Stop caging your AI
The data says people use AI to think. Corporate strategy says automate. The value is in decision-making - your people already see that...
The latest Microsoft Work Trends Index analysed 100,000 Copilot chats from 10,000 users across 10 countries in a single week of February 2026. It looked at intent: what was each interaction for?
Contrast this with the consensus view - AI for business is about automation, replacing junior staff and cost cutting. Entry-level data and analysis tasks are invisible on the chart. Executing defined tasks of any kind barely registers.

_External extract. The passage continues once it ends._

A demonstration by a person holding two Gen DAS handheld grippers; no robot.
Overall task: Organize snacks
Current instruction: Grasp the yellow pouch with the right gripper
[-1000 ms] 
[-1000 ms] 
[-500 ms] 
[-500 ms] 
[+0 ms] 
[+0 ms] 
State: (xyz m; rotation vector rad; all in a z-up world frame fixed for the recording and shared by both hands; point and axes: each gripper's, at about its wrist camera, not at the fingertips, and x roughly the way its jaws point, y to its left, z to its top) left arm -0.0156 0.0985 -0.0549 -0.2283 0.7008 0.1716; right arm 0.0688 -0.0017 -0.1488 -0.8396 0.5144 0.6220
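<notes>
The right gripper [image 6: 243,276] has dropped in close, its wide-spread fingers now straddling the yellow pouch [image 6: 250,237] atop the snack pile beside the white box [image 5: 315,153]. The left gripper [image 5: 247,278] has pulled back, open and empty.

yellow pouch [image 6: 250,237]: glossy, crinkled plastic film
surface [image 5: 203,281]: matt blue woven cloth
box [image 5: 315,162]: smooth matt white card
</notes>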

The title sums this up: “AI expands who can do high-value work.” No mention of the destruction of entry-level roles. Far from replacing junior staff, AI lets less experienced people do much more advanced work.
Why are people choosing to use AI this way? AI is a probabilistic technology. It is best at answering questions with no single right answer. Decision making is full of that kind of question. So people are using AI for what it does best. Why not?
Despite widespread adoption and heavy corporate investment, many businesses struggle to see ROI from their AI programmes. Those programmes focus on tightly defined pilots, caging and controlling a technology designed for openness and exploration.
That world is full of “human in the loop.” Everything is stuffed with checkpoints and validation aimed at building trust and finding efficiencies, not showing value.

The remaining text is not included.